GOAL OF THE EXERCISE:
Please print the whole listing below exactly as it stands.

Start of GIVEN MATERIAL

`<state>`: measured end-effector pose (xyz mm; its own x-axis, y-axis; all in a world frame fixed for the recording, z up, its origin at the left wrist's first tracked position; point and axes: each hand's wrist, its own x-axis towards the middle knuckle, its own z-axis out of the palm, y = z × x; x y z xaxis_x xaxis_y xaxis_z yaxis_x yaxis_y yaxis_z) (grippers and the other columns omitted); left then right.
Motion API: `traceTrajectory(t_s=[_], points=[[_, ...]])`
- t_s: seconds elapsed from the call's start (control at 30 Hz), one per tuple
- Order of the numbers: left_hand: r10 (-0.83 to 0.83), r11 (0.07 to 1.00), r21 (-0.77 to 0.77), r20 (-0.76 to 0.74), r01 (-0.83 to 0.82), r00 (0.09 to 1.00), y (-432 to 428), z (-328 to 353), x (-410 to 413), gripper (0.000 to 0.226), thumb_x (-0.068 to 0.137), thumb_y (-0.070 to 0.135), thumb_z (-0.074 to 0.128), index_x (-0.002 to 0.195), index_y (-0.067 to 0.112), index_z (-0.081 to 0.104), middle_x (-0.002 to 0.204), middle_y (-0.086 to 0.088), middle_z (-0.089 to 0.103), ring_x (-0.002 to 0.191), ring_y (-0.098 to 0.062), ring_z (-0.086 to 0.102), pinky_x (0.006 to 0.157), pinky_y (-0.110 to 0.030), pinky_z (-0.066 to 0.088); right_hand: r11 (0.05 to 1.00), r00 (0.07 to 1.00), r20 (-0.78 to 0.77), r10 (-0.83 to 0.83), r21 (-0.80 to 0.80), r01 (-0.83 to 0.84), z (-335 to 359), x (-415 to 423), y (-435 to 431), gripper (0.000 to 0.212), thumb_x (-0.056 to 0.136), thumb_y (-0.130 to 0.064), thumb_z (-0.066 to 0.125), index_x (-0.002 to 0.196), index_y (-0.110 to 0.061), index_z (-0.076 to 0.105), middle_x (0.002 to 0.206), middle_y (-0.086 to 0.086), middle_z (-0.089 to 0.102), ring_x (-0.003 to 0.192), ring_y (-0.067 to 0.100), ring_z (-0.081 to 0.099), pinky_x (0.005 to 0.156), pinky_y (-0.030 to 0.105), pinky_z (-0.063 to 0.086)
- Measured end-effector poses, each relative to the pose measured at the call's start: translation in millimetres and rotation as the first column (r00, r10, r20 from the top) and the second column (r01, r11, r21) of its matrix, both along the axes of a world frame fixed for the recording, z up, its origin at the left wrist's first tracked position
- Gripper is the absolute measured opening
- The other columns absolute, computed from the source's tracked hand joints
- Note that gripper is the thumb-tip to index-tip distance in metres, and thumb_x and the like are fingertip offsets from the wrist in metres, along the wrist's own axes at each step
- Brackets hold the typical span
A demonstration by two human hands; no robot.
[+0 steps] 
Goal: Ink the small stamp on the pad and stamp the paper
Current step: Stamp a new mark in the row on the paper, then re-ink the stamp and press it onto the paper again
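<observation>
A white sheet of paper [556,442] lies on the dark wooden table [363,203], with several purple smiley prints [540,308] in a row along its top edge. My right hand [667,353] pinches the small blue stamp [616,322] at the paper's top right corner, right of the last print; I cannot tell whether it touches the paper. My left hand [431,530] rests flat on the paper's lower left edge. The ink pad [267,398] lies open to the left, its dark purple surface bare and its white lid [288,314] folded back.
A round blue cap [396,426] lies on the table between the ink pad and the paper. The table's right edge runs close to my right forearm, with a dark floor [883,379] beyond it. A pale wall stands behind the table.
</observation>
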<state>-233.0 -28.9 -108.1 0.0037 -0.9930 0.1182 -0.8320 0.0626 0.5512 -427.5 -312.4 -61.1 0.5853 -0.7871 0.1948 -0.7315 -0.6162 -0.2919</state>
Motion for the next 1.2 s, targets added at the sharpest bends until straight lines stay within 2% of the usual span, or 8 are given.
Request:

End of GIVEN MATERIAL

RESULT OF THE EXERCISE:
`<state>`: measured end-effector pose (xyz mm; its own x-axis, y-axis; all in a world frame fixed for the recording, z up, its origin at the left wrist's first tracked position; point and axes: each hand's wrist, its own x-axis towards the middle knuckle, its own z-axis out of the palm, y = z × x; x y z xaxis_x xaxis_y xaxis_z yaxis_x yaxis_y yaxis_z) (grippers and the other columns omitted); left then right.
Motion API: `traceTrajectory(t_s=[_], points=[[_, ...]])`
- t_s: seconds elapsed from the call's start (control at 30 Hz), one per tuple
- Order of the numbers: left_hand: r10 (-0.83 to 0.83), r11 (0.07 to 1.00), r21 (-0.77 to 0.77), r20 (-0.76 to 0.74), r01 (-0.83 to 0.82), r00 (0.09 to 1.00), y (-432 to 428), z (-328 to 353), x (-410 to 413), gripper (0.000 to 0.226), thumb_x (-0.068 to 0.137), thumb_y (-0.070 to 0.135), thumb_z (-0.074 to 0.128), index_x (-0.002 to 0.195), index_y (-0.067 to 0.112), index_z (-0.081 to 0.104), middle_x (-0.002 to 0.204), middle_y (-0.086 to 0.088), middle_z (-0.089 to 0.103), ring_x (-0.002 to 0.191), ring_y (-0.098 to 0.062), ring_z (-0.086 to 0.102), pinky_x (0.006 to 0.157), pinky_y (-0.110 to 0.030), pinky_z (-0.066 to 0.088); right_hand: r11 (0.05 to 1.00), r00 (0.07 to 1.00), r20 (-0.78 to 0.77), r10 (-0.83 to 0.83), r21 (-0.80 to 0.80), r01 (-0.83 to 0.84), z (-335 to 359), x (-415 to 423), y (-435 to 431), gripper (0.000 to 0.212), thumb_x (-0.056 to 0.136), thumb_y (-0.130 to 0.064), thumb_z (-0.066 to 0.125), index_x (-0.002 to 0.196), index_y (-0.110 to 0.061), index_z (-0.076 to 0.105), middle_x (0.002 to 0.206), middle_y (-0.086 to 0.086), middle_z (-0.089 to 0.102), ring_x (-0.003 to 0.192), ring_y (-0.067 to 0.100), ring_z (-0.081 to 0.099), pinky_x (0.005 to 0.156), pinky_y (-0.030 to 0.105), pinky_z (-0.063 to 0.086)
- Measured end-effector poses, each relative to the pose measured at the call's start: translation in millimetres and rotation as the first column (r00, r10, r20 from the top) and the second column (r01, r11, r21) of its matrix, both along the axes of a world frame fixed for the recording, z up, its origin at the left wrist's first tracked position
- Gripper is the absolute measured opening
- The other columns absolute, computed from the source's tracked hand joints
- Note that gripper is the thumb-tip to index-tip distance in metres, and thumb_x and the like are fingertip offsets from the wrist in metres, along the wrist's own axes at each step
- Brackets hold the typical span
A demonstration by two human hands; no robot.
[+0 steps] 
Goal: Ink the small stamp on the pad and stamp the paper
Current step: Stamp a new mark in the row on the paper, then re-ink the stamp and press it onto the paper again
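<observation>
A white sheet of paper [556,442] lies on the dark wooden table [363,203], with several purple smiley prints [540,308] in a row along its top edge. My right hand [667,353] pinches the small blue stamp [616,322] at the paper's top right corner, right of the last print; I cannot tell whether it touches the paper. My left hand [431,530] rests flat on the paper's lower left edge. The ink pad [267,398] lies open to the left, its dark purple surface bare and its white lid [288,314] folded back.
A round blue cap [396,426] lies on the table between the ink pad and the paper. The table's right edge runs close to my right forearm, with a dark floor [883,379] beyond it. A pale wall stands behind the table.
</observation>
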<state>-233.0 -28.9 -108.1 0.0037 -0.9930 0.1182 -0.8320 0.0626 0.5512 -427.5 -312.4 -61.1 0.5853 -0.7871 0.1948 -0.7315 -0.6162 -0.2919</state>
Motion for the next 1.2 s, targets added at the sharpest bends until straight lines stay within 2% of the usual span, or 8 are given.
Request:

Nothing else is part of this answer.